Lord Judge calls for technology to boost court reporting, PA Media Lawyer. Press Gazette – 30 Mar 2011. Notes that Lord Judge LCJ has said that advances in new technology may help make it easier for the media to be “present” in court – and end the present trend of fewer reporters covering cases. Lord Judge said it was his “fervent hope” this would be the case as he delivered a lecture on The Judiciary and the Media at the Hebrew University in Jerusalem. The full speech can be found here.
Superinjunction scores legal first for nameless financier in libel action, David Leigh. The Guardian – 30 Mar 2011. Explains that “a wealthy financier involved in a family dispute has made British legal history by winning anonymity in a libel case”. Tugendhat J forbade anyone in Britain from identifying “Mr Z”, who claims to have been defamed by his relatives in a row over a multimillion pound family trust.
Justice Secretary Ken Clarke outlines CFA reform. PA Media Lawyer. Press Gazette – 29 May 2011. Explains that Justice Secretary Ken Clarke has announced that defendants who lose defamation and privacy cases will no longer have to pay success fees under CFAs. This is the Government response.
MPs: Libel reform needs to stop companies suing. PA Media Lawyer. Press Gazette – 23 Mar 2011. Notes that a Commons’ Early Day Motion (so far signed by 13 MPs) argues that effective reform of the “outdated and unbalanced” libel laws can only be delivered by the Defamation Bill if it stops companies and corporations from suing for libel and restricts them to actions for malicious falsehood.
‘Hyper-injunction prevented individual talking to MPs’. PA Media Lawyer Press Gazette – 22 Mar 2011. Liberal democrat MP John Hemming used the protection of Parliamentary privilege during an adjournment debate on the Bill of Rights at Westminster Hall to claim that an individual involved in court proceedings over the risk of toxic materials leaching out of a paint used to coat drinking water tanks, was silenced by a “hyper-injunction” which even banned him from talking to an MP.
Articles and Discussion
Exploiting the shots: Grisbrook v MGN Ltd, Holly Gilliam (Wiggin LLP). Entertainment Law Review Ent. L.R. (2011) Vol.22 No.4 pgs.122-124. Comments on the Court of Appeal decision in Grisbrook v MGN Ltd on whether an implied licence granted by a freelance photographer to a newspaper publisher to use his photographs between 1981 and 1997 extended to their subsequent commercial exploitation through electronic means, including through the online publication of newspaper back issues.
MGN Ltd v United Kingdom – ECHR condemns excessive success fees, Eleanor Steyn & Gillie Abbotts (Michael Simkins LLP) Entertainment Law Review Ent.

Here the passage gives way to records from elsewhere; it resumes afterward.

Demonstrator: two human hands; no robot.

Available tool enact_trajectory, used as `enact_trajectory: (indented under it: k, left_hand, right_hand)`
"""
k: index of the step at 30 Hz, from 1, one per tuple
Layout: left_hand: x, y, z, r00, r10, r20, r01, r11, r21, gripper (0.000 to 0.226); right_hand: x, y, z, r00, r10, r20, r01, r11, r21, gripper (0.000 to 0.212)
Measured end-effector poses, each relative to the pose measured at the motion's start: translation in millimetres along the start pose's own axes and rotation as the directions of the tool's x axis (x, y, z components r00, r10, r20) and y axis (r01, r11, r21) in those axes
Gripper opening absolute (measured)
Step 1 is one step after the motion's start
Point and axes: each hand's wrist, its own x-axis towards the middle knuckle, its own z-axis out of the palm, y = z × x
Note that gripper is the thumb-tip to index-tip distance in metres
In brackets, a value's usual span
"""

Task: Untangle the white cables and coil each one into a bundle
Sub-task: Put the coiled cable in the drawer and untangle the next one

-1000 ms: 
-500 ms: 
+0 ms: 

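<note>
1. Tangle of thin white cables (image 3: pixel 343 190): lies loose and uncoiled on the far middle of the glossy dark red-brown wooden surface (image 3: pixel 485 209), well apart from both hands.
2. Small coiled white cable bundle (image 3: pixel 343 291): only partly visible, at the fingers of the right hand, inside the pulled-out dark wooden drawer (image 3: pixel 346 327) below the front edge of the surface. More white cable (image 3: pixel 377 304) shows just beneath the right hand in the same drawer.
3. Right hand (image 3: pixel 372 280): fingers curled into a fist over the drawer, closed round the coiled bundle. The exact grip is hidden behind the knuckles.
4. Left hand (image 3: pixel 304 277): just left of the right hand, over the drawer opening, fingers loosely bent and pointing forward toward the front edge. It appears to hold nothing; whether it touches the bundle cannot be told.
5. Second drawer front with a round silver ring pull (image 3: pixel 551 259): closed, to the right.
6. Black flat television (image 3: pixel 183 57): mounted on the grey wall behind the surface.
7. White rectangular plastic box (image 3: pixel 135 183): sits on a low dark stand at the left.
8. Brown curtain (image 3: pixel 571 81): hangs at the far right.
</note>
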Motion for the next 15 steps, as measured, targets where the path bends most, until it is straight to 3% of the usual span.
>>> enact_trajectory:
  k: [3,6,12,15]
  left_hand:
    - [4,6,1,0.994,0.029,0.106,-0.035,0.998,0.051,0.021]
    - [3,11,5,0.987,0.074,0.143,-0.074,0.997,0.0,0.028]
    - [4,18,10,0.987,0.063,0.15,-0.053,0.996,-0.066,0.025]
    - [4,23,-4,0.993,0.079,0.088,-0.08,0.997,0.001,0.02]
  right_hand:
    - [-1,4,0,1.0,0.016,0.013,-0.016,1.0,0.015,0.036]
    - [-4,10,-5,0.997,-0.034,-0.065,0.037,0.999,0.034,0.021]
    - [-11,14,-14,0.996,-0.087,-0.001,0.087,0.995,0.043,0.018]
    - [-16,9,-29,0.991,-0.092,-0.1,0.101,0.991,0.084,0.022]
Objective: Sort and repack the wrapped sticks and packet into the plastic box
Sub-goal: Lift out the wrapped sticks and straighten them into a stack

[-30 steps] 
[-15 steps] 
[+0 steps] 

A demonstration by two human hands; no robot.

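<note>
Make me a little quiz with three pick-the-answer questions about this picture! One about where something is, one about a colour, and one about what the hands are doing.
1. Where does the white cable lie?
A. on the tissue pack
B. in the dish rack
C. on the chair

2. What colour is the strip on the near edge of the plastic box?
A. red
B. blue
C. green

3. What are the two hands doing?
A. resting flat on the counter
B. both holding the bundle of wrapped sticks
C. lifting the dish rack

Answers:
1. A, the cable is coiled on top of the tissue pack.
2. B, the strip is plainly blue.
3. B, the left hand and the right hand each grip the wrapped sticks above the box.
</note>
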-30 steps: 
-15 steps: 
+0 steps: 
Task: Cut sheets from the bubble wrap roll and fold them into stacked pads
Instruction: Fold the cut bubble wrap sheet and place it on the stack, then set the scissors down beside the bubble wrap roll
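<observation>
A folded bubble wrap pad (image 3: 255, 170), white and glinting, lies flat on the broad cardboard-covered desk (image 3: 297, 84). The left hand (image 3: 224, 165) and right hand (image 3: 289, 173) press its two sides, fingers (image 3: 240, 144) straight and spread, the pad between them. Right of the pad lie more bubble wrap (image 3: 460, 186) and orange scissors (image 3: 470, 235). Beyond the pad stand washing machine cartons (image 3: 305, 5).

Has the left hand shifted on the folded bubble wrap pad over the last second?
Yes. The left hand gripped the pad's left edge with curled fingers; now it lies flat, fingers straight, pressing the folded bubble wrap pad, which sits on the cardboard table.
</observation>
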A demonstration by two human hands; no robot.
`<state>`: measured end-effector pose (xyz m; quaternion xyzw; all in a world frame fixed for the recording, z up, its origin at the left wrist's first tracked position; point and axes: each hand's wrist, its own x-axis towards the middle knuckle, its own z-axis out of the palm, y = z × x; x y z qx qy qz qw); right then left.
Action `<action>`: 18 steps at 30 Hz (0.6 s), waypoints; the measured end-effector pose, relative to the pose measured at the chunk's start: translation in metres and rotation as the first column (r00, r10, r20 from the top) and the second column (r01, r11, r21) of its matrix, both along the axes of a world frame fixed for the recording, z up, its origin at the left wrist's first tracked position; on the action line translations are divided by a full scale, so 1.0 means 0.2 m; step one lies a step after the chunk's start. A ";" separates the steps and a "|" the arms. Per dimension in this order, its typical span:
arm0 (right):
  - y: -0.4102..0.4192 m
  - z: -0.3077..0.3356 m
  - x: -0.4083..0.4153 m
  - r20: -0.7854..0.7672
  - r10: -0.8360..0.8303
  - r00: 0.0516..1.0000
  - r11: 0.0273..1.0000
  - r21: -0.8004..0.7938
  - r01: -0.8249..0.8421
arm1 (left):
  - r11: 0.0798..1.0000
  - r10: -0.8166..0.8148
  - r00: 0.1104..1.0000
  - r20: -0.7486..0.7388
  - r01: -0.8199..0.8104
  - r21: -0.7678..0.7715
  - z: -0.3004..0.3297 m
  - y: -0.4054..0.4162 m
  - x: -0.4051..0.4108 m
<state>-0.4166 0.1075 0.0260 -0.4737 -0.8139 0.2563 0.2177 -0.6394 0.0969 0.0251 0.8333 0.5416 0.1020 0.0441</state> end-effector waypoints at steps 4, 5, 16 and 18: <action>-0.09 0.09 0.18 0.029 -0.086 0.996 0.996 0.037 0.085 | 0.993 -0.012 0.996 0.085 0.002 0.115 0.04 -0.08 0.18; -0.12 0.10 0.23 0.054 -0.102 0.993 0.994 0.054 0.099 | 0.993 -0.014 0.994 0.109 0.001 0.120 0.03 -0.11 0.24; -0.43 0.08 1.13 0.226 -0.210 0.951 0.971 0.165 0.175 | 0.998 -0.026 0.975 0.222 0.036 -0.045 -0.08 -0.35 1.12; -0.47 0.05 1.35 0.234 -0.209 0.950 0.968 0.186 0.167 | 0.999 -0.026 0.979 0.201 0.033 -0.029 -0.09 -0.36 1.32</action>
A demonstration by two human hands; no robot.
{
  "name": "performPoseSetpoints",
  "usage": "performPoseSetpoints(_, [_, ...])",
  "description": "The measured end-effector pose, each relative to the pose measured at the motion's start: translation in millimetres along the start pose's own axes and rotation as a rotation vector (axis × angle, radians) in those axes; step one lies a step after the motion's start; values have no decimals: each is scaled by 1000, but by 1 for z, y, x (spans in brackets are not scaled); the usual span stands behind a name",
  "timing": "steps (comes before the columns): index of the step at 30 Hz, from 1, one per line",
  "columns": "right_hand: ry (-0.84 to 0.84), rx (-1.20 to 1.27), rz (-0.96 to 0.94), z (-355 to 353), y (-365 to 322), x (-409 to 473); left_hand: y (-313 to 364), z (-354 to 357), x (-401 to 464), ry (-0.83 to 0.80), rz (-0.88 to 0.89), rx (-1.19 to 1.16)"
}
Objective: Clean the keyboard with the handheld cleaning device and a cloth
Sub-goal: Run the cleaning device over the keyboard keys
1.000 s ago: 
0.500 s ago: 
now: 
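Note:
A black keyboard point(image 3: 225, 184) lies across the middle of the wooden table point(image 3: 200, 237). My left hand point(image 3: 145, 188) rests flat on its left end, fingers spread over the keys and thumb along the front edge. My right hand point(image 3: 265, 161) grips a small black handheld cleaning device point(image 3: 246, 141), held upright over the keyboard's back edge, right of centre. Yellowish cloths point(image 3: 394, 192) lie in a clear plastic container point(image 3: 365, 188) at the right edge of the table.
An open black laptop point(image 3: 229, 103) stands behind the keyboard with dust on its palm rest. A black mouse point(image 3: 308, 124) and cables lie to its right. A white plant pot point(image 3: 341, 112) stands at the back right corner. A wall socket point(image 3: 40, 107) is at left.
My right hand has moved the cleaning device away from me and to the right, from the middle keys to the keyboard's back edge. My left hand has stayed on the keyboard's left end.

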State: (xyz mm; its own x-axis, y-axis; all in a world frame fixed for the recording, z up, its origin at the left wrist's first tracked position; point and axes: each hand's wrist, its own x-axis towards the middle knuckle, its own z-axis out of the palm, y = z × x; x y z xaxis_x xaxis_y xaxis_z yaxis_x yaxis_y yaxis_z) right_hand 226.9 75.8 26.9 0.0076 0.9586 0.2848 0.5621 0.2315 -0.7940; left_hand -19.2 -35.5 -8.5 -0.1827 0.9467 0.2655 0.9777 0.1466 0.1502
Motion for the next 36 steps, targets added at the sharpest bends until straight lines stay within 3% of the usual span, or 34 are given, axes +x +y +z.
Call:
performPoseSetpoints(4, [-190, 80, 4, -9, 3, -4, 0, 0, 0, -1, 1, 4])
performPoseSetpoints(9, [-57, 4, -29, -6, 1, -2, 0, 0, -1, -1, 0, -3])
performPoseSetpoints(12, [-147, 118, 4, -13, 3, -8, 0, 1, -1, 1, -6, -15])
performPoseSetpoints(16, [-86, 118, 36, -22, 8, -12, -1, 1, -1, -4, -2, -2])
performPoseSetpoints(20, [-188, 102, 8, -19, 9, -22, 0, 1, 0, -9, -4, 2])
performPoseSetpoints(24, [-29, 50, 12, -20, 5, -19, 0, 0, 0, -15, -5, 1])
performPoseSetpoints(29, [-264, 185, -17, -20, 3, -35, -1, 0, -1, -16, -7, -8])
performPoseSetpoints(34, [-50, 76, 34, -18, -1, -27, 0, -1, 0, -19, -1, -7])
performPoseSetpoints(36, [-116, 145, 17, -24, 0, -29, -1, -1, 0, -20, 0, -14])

L.R. (2011) Vol.22 No.4 pgs.125-127. Comments on MGN Ltd v UK (App No. 39401/04) which held that the success fees awarded against a newspaper in a privacy case brought by a celebrity, and which were part of a CFA, were disproportionately high, and that the finding of misuse of public information in respect of the newspaper’s publication of articles and photographs constituted an infringement of its right to freedom of expression under ECHR, art 10.